Work order: Copy out every line of the data where the word "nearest" is found.

+++ Supplied information +++

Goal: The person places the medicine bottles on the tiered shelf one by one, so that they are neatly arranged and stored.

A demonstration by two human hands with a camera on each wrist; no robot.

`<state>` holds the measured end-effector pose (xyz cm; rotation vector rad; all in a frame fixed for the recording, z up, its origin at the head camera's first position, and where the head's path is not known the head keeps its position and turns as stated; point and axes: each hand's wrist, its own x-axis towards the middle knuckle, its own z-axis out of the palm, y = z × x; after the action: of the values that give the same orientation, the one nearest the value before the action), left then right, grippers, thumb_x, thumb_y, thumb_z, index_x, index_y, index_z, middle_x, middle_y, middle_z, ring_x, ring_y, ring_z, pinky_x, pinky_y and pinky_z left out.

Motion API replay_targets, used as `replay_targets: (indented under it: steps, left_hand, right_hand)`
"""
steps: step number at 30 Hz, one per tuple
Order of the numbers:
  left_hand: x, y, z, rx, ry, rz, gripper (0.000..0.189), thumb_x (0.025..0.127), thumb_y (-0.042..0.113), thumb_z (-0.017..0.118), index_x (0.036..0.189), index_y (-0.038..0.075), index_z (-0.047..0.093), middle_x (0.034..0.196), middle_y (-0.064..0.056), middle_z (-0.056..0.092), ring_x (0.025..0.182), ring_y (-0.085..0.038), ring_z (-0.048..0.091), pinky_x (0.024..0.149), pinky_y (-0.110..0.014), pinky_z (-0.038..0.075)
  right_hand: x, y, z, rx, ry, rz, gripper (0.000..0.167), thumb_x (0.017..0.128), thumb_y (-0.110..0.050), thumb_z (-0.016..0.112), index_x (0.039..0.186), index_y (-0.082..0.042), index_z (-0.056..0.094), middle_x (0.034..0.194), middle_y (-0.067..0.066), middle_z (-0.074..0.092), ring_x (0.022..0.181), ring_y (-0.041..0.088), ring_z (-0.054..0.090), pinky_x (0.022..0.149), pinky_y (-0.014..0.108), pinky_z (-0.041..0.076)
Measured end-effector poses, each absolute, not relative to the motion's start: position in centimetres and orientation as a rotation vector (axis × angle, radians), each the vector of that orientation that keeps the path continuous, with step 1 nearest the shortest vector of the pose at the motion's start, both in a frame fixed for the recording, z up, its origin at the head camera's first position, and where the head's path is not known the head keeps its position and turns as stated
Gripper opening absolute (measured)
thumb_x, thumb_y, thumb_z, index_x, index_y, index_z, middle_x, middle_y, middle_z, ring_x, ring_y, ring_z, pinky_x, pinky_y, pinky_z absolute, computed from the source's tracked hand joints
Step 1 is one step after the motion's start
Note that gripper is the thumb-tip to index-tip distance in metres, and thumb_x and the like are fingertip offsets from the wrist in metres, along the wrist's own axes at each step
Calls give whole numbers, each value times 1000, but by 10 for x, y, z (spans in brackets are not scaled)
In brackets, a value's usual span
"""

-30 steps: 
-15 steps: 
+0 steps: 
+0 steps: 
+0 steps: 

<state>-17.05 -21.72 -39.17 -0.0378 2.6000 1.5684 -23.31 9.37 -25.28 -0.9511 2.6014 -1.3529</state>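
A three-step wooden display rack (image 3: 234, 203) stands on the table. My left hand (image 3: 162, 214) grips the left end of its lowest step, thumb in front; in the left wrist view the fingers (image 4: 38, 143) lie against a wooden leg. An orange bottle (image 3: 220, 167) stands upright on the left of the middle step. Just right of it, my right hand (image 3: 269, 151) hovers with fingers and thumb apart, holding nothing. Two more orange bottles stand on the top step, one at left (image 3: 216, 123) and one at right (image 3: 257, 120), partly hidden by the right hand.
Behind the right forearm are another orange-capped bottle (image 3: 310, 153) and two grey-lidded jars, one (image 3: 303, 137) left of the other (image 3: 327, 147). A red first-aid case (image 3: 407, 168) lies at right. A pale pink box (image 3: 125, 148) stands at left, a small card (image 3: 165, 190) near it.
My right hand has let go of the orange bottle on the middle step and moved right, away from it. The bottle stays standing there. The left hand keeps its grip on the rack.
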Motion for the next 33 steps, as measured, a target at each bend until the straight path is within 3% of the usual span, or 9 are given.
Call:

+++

Response:
`<state>` holds the measured end-effector pose (xyz cm; rotation vector rad; all in a frame fixed for the recording, z up, its origin at the head camera's first position, and where the head's path is not known the head keeps its position and turns as stated; point and axes: each hand's wrist, its own x-axis towards the middle knuckle, its own z-axis out of the palm, y = z × x; after the action: of the values that give the same orientation, the one nearest the value before the action), left then right, grippers, thumb_x, thumb_y, thumb_z, index_x, index_y, index_z, middle_x, middle_y, middle_z, ring_x, ring_y, ring_z, pinky_x, pinky_y and pinky_z left out.
Measured end-effector poses, each absolute, not relative to the motion's start: position in centimetres and orientation as a rotation vector (axis × angle, radians), each the vector of that orientation that keeps the path continuous, with step 1 nearest the shortest vector of the pose at the motion's start, both in a frame fixed for the recording, z up, its origin at the head camera's first position, and where the head's path is not known the head keeps its position and turns as stated

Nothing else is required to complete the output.